U.S. Pat. No. 3,940,304 to Schuler discloses a shaped light-polarizing synthetic plastic member that is disposed between layers of an optical quality synthetic monomeric material in a mold. A monomeric material is placed within the mold and polymerized to form a composite synthetic plastic light-polarizing lens structure. U.S. Pat. No. 4,873,029 to Blum discloses a plastic wafer that may include polarizing features. The plastic wafer is inserted into a mold between liquid monomer molding material. The mold is then subjected to oven-curing to polymerize the liquid monomer. Additionally, U.S. Pat. No. 5,286,419 to van Ligten et al. discloses a shaped polarizing film that is embedded in pre-gelled resin.

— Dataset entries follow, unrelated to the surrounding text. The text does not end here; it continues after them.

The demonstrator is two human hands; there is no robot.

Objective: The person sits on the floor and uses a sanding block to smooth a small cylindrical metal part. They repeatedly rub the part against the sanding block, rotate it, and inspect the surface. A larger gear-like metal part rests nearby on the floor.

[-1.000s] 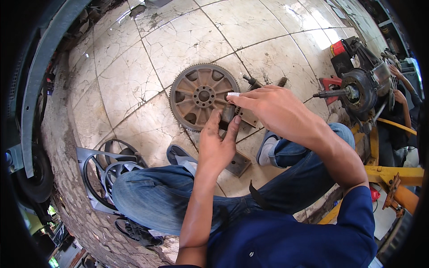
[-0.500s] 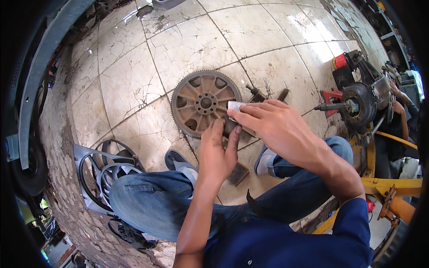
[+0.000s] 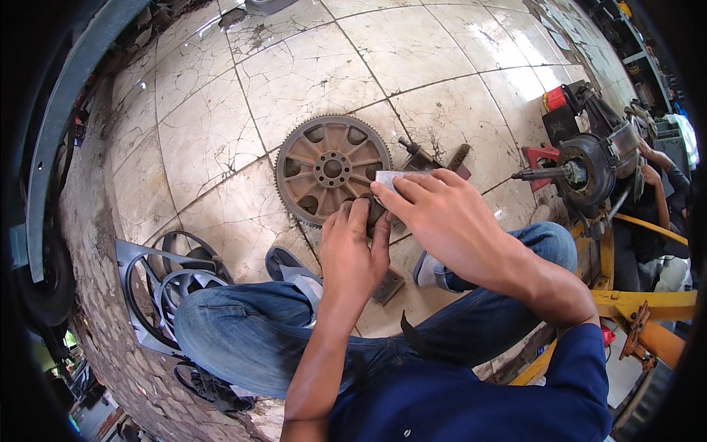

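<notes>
In front of my knees my two hands work close together. My left hand has thumb and fingers curled round a small dark metal part, mostly hidden between the hands. From the right, my right hand reaches over it, fingers laid flat together on a folded pale grey sheet, whose end sticks out past the fingertips. Just beyond my left hand a rusty toothed flywheel lies flat on the floor. Right of it, past my right hand, lie a metal part with a stem and a brush-like piece.
A rusty metal block lies between my feet. To my left is a grey fan shroud. At right stand a hub with a shaft, a red stand and a yellow frame. Another person's arms show at far right.
The view has shifted slightly, so the flywheel and floor sit a little farther left. Both hands keep nearly the same hold, with only a small shift against the flywheel.
</notes>
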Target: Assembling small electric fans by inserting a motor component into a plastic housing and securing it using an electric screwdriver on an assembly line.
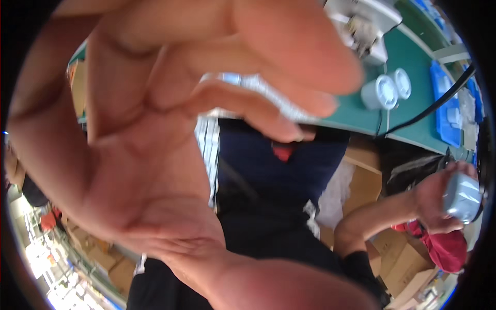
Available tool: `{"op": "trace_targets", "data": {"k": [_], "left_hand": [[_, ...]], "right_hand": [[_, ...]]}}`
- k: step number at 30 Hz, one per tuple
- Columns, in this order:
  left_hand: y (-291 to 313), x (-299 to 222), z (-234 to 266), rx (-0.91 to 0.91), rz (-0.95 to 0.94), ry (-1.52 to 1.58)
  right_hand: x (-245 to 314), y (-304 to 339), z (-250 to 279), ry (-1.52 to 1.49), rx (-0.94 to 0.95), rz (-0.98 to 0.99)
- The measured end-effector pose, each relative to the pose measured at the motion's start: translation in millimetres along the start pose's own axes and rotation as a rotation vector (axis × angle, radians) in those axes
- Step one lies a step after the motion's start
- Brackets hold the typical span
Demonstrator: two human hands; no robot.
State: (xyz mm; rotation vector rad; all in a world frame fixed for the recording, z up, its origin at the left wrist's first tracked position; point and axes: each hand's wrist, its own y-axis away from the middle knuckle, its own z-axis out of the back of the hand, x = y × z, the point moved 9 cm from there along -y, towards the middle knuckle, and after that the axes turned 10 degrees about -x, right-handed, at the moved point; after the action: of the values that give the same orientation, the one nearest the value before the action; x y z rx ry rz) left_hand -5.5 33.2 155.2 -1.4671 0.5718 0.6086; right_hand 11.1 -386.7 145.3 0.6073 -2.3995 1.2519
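Note:
My left hand (144, 170) fills much of the head view, very close, palm showing. Its fingers are bent loosely and stand apart, with nothing between them. At the far right edge, my right hand (433, 199) is closed on a glossy light-blue plastic container (462, 197). The strong bend of the picture there hides its full shape. On the green table (413, 121) stand two round pale-blue cups (380, 93) side by side, some way from both hands.
A white machine (380, 13) stands on the table's far side. A blue tray (445, 111) holds pale parts at the right, with a black cable (439, 103) crossing before it. Below the table are cardboard boxes (364, 186) and a dark red cloth (447, 250).

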Motion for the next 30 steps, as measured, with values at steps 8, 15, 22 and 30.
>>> {"op": "trace_targets", "data": {"k": [8,15,22,30], "left_hand": [[-21,17,-21,-0.057,-0.074,0.01],[-23,10,0,-0.132,-0.288,-0.056],[-37,10,-18,-0.109,-0.261,-0.098],[6,149,-20,0.12,0.14,-0.883]], "right_hand": [[-96,131,-85,0.161,0.602,-0.469],[-158,153,-108,0.302,0.621,-0.561],[-177,155,-118,0.393,0.581,-0.604],[-176,147,-102,0.521,0.476,-0.505]]}}
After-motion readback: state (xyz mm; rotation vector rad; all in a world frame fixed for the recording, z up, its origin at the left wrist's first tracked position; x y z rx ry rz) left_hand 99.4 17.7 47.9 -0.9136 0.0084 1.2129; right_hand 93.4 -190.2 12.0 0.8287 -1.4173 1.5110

The resin is cured to form a light polarizing lens.
However, despite the availability of these methods for incorporating a polarizing film or wafer within a lens cast of thermoset material, a need remains for an improved polarizing lens. For example, delamination of cast polarizing lenses remains a significant problem. Also, cast lenses are relatively heavy and offer less than adequate levels of impact and shatter resistance. Finally, manufactures continue to encounter difficulties making polarizing cast lenses with optimum refractive index values.

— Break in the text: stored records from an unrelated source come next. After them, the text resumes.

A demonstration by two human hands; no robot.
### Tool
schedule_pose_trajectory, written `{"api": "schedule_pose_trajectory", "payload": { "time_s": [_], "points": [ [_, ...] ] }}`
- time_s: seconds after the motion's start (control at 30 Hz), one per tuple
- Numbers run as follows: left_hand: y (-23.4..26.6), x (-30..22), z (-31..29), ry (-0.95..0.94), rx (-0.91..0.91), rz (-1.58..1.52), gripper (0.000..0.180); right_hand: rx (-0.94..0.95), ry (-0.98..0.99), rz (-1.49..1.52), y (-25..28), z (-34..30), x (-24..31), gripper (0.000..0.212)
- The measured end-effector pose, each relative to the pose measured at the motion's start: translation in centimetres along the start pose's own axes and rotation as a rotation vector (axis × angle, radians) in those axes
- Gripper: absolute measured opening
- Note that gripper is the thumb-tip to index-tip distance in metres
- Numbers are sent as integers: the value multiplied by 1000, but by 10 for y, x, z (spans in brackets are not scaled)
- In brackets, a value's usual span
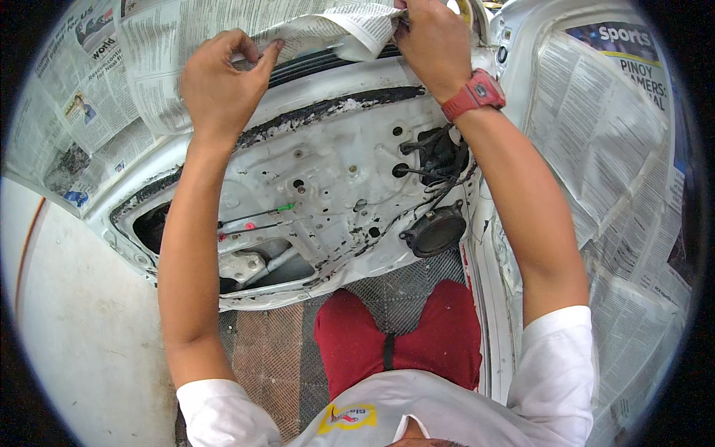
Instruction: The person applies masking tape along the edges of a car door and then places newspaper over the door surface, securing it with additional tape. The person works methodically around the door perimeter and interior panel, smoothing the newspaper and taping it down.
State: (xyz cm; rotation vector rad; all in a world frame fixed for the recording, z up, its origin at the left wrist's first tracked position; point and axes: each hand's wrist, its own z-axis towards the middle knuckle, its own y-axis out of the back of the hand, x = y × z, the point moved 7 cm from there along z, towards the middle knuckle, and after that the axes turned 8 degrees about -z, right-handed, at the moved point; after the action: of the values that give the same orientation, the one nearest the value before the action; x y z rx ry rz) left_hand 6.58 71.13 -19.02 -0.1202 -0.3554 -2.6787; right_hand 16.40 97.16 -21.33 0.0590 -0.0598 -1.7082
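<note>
A white car door [335, 156] with its inner trim off stands in front of me, showing bare metal, holes, black wiring and a round black speaker [435, 232]. Newspaper sheets [186, 30] cover its window area. My left hand [220, 82] pinches the lower edge of the newspaper along the top of the door panel. My right hand [436, 45], with a red watch [475, 94] on the wrist, grips the folded edge of the same paper further right.
More newspaper [618, 149] covers the car body at the right. A white panel [82, 328] lies at the lower left. My knees in red shorts [395, 335] rest over a chequered floor mat [275, 350] below the door.
</note>
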Motion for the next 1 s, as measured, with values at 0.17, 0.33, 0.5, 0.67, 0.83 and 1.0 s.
{"api": "schedule_pose_trajectory", "payload": {
  "time_s": [0.17, 0.33, 0.5, 0.67, 0.83, 1.0],
  "points": [
    [-9, -10, -8, -285, -71, 62, 16, -105, 0, -70, -21, -18, -4, 20],
    [-16, -3, -17, -554, 48, 226, 30, 9, 148, 56, -20, -44, -6, 31],
    [-20, 9, -22, -524, 218, 132, 31, 93, 302, 117, 0, -60, -3, 52],
    [-16, 6, -17, -364, 164, -20, 24, 97, 259, 52, -3, -39, 3, 43],
    [-13, -3, -9, -375, 96, -35, 20, 119, 157, -7, -10, -33, 5, 33],
    [-17, -1, -7, -312, 73, 32, 22, 131, 56, -42, -23, -25, -2, 22]
  ]
}}
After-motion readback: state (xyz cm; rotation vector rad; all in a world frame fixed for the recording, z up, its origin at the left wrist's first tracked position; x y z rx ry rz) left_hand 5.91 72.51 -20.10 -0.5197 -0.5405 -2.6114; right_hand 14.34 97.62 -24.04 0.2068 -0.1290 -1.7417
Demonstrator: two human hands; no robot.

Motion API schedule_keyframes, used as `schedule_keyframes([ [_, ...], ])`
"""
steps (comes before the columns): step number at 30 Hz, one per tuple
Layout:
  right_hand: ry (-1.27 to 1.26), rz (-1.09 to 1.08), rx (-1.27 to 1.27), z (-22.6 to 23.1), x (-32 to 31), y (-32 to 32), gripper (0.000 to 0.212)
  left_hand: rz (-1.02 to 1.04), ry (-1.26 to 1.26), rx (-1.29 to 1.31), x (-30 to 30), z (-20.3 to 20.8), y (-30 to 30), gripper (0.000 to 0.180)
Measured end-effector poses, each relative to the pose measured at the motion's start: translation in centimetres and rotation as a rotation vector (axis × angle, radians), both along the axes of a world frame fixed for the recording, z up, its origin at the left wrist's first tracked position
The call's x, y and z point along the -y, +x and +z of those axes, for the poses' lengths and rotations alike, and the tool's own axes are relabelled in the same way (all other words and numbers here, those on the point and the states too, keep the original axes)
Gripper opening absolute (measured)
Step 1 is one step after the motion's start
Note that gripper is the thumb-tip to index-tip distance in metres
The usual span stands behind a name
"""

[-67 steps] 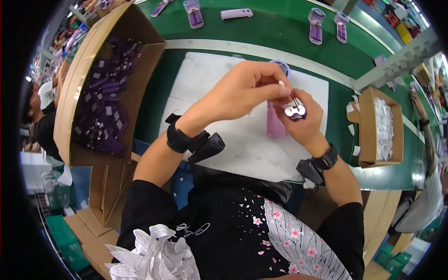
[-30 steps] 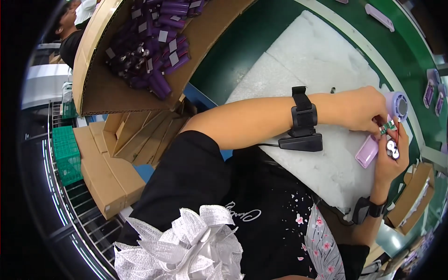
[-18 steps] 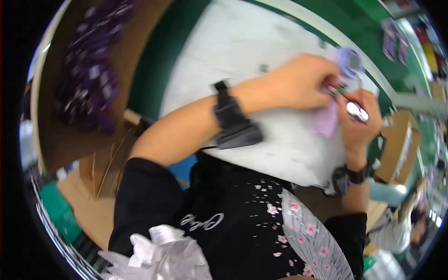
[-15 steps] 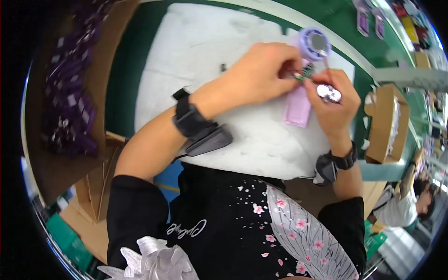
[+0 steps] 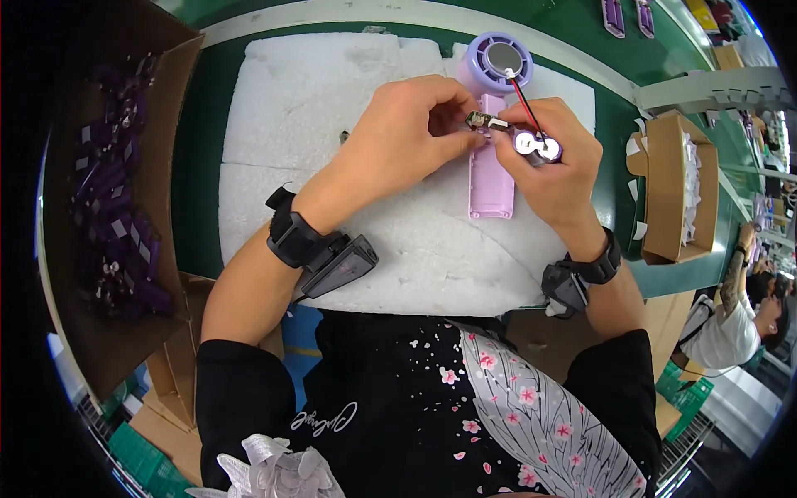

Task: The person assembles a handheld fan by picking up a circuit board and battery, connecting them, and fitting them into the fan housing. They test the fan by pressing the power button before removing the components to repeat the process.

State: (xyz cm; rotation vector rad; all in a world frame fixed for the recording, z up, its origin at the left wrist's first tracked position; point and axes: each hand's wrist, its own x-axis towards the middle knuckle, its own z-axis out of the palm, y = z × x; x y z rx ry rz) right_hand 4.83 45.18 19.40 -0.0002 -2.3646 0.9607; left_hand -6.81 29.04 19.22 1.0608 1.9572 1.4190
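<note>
A lilac handheld fan's round head [image 5: 498, 60] lies on a white foam sheet, with its long open pink-lilac handle shell [image 5: 491, 187] stretching toward me. My right hand [image 5: 558, 158] grips a battery pack [image 5: 536, 146] with two round silver cell ends showing. A red and a black wire [image 5: 525, 101] run from the fan head's centre to the pack. My left hand [image 5: 415, 129] pinches a small green circuit board [image 5: 483, 120] at its left end, over the upper part of the shell. The board's right end meets my right fingers; the exact join is hidden.
On the left stands a large cardboard box [image 5: 187, 124] with many purple-wrapped packs [image 5: 116, 199]. An open carton [image 5: 672, 191] with white pieces is at right. The foam sheet [image 5: 290, 108] covers the green bench, with purple shells [image 5: 613, 17] farther back. Another person [image 5: 722, 328] sits far right.
The whole view has shifted, so hands and fan appear farther left. The circuit board, formerly tilted, lies more level between my hands, and the wires show more clearly.
</note>
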Motion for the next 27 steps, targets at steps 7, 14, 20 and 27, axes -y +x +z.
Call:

Another reference, U.S. Pat. No. 5,051,309 to Kawaki et al., concerns a polarizing plate that is made by laminating polycarbonate film on both sides of a polarizing thin layer. The polarizing thin layer is composed of a polymeric film and a dichroic dye oriented on the polymeric film. According to the patent, suitable uses of the polarizing plate include goggles and sunglasses. However, the polarizing plate of U.S. Pat. No. 5,051,309 would not be suitable for use as an optical lens capable of meeting ophthalmic prescription specifications. For example, the polycarbonate film included in the polarizing plate of this patent lacks the material integrity needed for successful grinding and polishing of polycarbonate optical elements to prescription specifications. Polycarbonate that is ground and polished to make optical elements must have sufficient material integrity to withstand the heat and pressure generated during grinding and polishing operations. The lack of material integrity of the polycarbonate film used in the Kawaki polarizing plate would affect cosmetic properties, as well as, the impact strength of any prescription specification optical elements made by grinding and polishing the polycarbonate film.

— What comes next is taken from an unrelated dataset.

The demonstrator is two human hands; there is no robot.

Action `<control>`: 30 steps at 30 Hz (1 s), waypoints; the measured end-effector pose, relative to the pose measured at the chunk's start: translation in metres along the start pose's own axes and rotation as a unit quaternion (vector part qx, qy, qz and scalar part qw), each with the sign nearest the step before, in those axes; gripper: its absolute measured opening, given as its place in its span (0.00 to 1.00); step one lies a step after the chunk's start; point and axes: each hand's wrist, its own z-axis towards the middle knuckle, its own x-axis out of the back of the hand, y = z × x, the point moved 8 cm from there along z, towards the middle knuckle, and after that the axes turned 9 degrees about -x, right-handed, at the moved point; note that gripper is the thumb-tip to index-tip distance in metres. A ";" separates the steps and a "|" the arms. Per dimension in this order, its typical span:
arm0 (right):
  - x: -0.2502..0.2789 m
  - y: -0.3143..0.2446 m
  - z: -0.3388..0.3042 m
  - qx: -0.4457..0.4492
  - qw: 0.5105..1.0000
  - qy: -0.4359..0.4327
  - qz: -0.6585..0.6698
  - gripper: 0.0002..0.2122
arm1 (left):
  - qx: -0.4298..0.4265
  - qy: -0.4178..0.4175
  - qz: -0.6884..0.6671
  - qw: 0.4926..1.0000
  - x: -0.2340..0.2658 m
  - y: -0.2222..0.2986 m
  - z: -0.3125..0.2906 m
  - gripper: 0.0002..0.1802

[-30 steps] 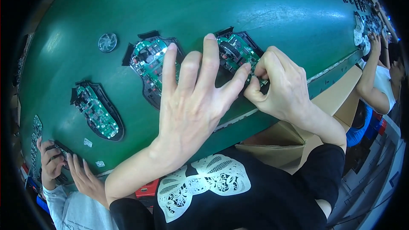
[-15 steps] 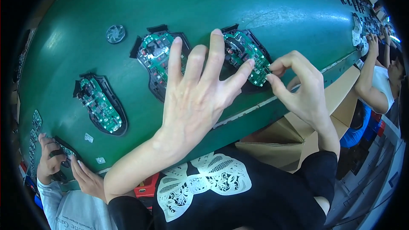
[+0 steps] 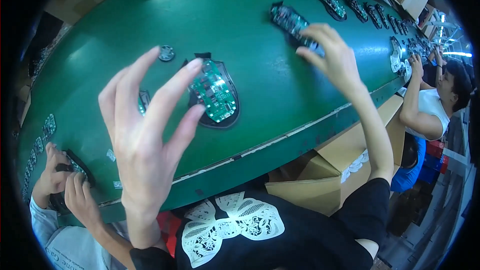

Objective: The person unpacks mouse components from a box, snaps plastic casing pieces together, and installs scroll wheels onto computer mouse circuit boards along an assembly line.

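Note:
My right hand (image 3: 332,57), over the far middle of the green table, has its thumb and fingers around the near end of a black shell with a green circuit board (image 3: 287,19). It looks slightly blurred. My left hand (image 3: 145,125) is raised with its fingers apart and holds nothing. Just right of its fingertips, another circuit board in a black shell (image 3: 217,95) lies on the table. A further circuit board (image 3: 143,102) is mostly hidden behind my left hand. Beyond the fingertips lies a small round wheel (image 3: 166,53).
A row of similar shells with boards (image 3: 356,9) runs along the far right of the green table (image 3: 280,100). Cardboard boxes (image 3: 310,182) stand below its near edge. A co-worker's hands (image 3: 57,172) work at the left; another person (image 3: 425,102) sits at the right.
My right hand has carried the shell with its board away from me, farther across the table. My left hand has drawn back leftward off the boards. The view has shifted somewhat.

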 end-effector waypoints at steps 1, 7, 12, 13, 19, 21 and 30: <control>-0.001 0.015 0.016 -0.004 1.000 0.012 -0.009 0.16 | 0.011 0.010 -0.019 1.000 0.000 -0.006 -0.009 0.32; -0.005 0.041 0.065 -0.035 0.997 0.011 -0.075 0.16 | 0.039 0.055 -0.046 0.997 -0.013 -0.033 -0.045 0.28; 0.010 -0.101 0.018 0.099 0.993 -0.043 0.055 0.13 | 0.035 0.041 -0.036 0.998 -0.027 -0.044 -0.054 0.28; 0.010 -0.134 0.014 0.155 0.986 -0.037 0.057 0.13 | 0.030 0.028 -0.066 0.997 -0.031 -0.041 -0.053 0.28; -0.024 -0.213 0.065 0.231 0.972 0.006 0.034 0.11 | -0.039 -0.012 -0.050 0.998 -0.038 -0.022 -0.037 0.28; -0.040 -0.211 0.076 0.235 0.971 -0.018 0.023 0.11 | -0.036 0.011 -0.063 0.997 -0.034 -0.028 -0.038 0.27; -0.029 -0.150 0.080 0.009 0.922 -0.274 0.274 0.17 | -0.022 -0.064 -0.030 0.997 -0.056 -0.016 -0.020 0.35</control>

As noted, another challenge concerns incorporation of photochromic properties into polycarbonate lenses. For example, present polycarbonate lenses that include photochromic material offer marginal, and even unacceptable, photochromic properties and cosmetic qualities. Indeed, no method presently exists for making high quality photochromic polycarbonate lenses.
Two current methods of incorporating organic photochromic dyes into thermoplastic materials, such as polycarbonate, involve either inclusion of organic photochromic dye throughout the thermoplastic material or imbibition of photochromic dye into a surface of the thermoplastic material. Existing techniques, such as injection molding, for including organic photochromic dyes throughout thermoplastic materials, such as polycarbonate, typically do not yield satisfactory results. It is believed that the unsatisfactory results occur for several reasons, including the relatively high temperatures required for satisfactory injection molding and including the relatively high glass transition temperatures of many thermoplastics, such as polycarbonate.
For example, naphthopyrans, spironaphthopyrans, and spiro-oxazines that are co-melted with thermoplastics typically break down when exposed to the relatively high temperatures present during injection molding. This has been found to be especially true when the thermoplastic material is polycarbonate resin. As another example, polycarbonate, has a stiff molecular structure that is reflected by the relatively high glass transition temperature of polycarbonate. Therefore, even in the absence of photochromic compound break down, the stiff molecular structure of polycarbonate would be expected to substantially inhibit full activation of the photochromic dye, since the photochromic dye must go through a geometric transformation in the polycarbonate to activate.
The present inventors conducted an experiment to examine these photochromic compound break down and activation inhibition phenomena. The experiment involved co-melting mixing equal concentrations of an organic photochromic dye into polycarbonate resin and into cellulose acetate butyrate resin. Then, a sheet of the polycarbonate/photochromic dye mixture and a sheet of the cellulose acetate butyrate/photochromic dye mixture were cast. It was observed that the photochromic activity of the photochromic dye in the polycarbonate was approximately one half that of the photochromic activity of the photochromic dye in the cellulose acetate butyrate, under the same conditions of ultraviolet light exposure.
Imbibition of photochromic dyes into surfaces of thermoplastic materials, such as polycarbonate, also yields unsatisfactory results, which are again believed related, at least in part, to the relatively high glass transition temperatures of many thermoplastics, such as polycarbonate. For example, polycarbonate has a stiff molecular structure, as reflected by the relatively high glass transition temperature of polycarbonate. Poor photochromic dye imbibition results obtained with polycarbonate are believed related to the stiff molecular structure of polycarbonate. More specifically, it is thought that the stiff molecular structure substantially prevents the photochromic dye from penetrating into the polycarbonate.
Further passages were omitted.